In-ho hadn’t expected to see his brother or the baby again. But if the universe had been consistent with him in one way, it was throwing curveballs straight at his stupid, unsuspecting head.
In-ho was about to place the envelope on Jun-ho’s kitchen counter and slip out the way he came when the door creaks slowly behind him. He spins around, reaching to his belt for a weapon that wasn’t there. He sees Jun-ho do the same, slapping the belt around his jeans instinctively for his gun. They stare at each other for a beat.
“Hyung-”
“If you say ‘why?’ I’ll throw myself into oncoming traffic,” In-ho deadpans. Expectedly, Jun-ho doesn’t laugh. He slowly reaches for a knife on the counter and holds it up to In-ho.
“What are you doing here?”
“I’m not here to hurt you, Jun-ho.”
“Why am I not convinced?”
In-ho brushes his hair back with a gloved hand. “I thought you were owed an explanation. After I disappeared for so many years and…”
“And shot me off of an island and tried to have me killed,” Jun-ho finishes bitterly. In-ho shakes his head.
“I know it doesn’t seem that way, but I was trying to protect you.”

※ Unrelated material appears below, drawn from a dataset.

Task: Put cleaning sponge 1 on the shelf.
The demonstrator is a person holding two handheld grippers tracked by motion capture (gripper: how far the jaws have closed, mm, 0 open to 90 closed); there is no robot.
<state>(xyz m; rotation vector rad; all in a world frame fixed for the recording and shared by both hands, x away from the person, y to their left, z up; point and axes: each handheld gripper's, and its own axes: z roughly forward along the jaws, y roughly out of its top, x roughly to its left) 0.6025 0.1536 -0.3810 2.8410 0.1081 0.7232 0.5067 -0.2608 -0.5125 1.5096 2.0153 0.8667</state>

“You’re right. It doesn’t seem that way.”
In-ho falters before looking around the small apartment. “Where’s the baby?”
Jun-ho gapes. “You sent me that baby?”
“Are there other people in your life more prone to sending you babies?” In-ho frowns.
“No, just- what the hell were you doing with a baby? Why give her to me?”
“I was trying to save her.”
Jun-ho looks unconvinced, but still lowers the knife. He opens the fridge, pulls out a can of beer, and slides it to the other side of the counter. He walks over, sets the knife on the counter in front of him, pulls up a chair, and beckons In-ho to sit. He cracks open the can and takes a swig. “This better be one hell of an explanation.”
And it is. In-ho starts from the beginning. Talking about his own participation in the Games. How he killed all of the finalists. How it was all for nothing. How he got recruited and lost sight of his humanity, of everyone’s humanity. How the years went by watching people die and In-ho didn’t feel a thing. How Seong Gi-hun entered the games with such a kindness and unwavering faith in people. How he had looked In-ho in the eyes before he fell off of the platform and now had In-ho doing ridiculous things like delivering babies and suits to daughters made fatherless by him and how it was still all for nothing. That the Games were still going on in America, maybe even other parts of the world.
After a long silence, Jun-ho’s voice croaks. “Doesn’t sound like you’re that girl’s savior or anything. Sounds like you killed everyone who could have protected her, which forced you to look after her instead. Jun-ho snorted. “I used to think only the stupidest person on Earth would drop off their baby with some unemployed man in his thirties, but it’s better than her being raised by you, I suppose.” Gi-hun, because of course Gi-hun is there, Gi-hun is always there, smiles at this remark and shrugs at In-ho.
“Something we agree on,” he beams.
“You’re not with the police anymore?” In-ho asks.
Jun-ho spins the knife on the counter, creating a small hole in the laminate. “I left even before you gave her to me. Everyone thought I was losing my mind. I kept failing to find this island I had been yammering about for years. ‘What was the point?’ I thought. And even if I wanted to, no one in their right mind would legally relinquish a baby to an unemployed single man.” He stabs the knife on the laminate gently. “My friend’s cousin had been trying for a baby for years with her husband. I gave her to them instead. She’s far away from the mess that we made now.”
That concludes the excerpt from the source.